Task details: Would you return the complete listing below word for word?

Input data:

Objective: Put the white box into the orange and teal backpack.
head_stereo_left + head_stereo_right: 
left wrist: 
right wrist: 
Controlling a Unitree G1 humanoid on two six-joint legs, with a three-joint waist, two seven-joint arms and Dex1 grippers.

Exercise response:
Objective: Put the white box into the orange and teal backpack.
head_stereo_left + head_stereo_right: 
left wrist: 
right wrist: 
Controlling a Unitree G1 humanoid on two six-joint legs, with a three-joint waist, two seven-joint arms and Dex1 grippers.

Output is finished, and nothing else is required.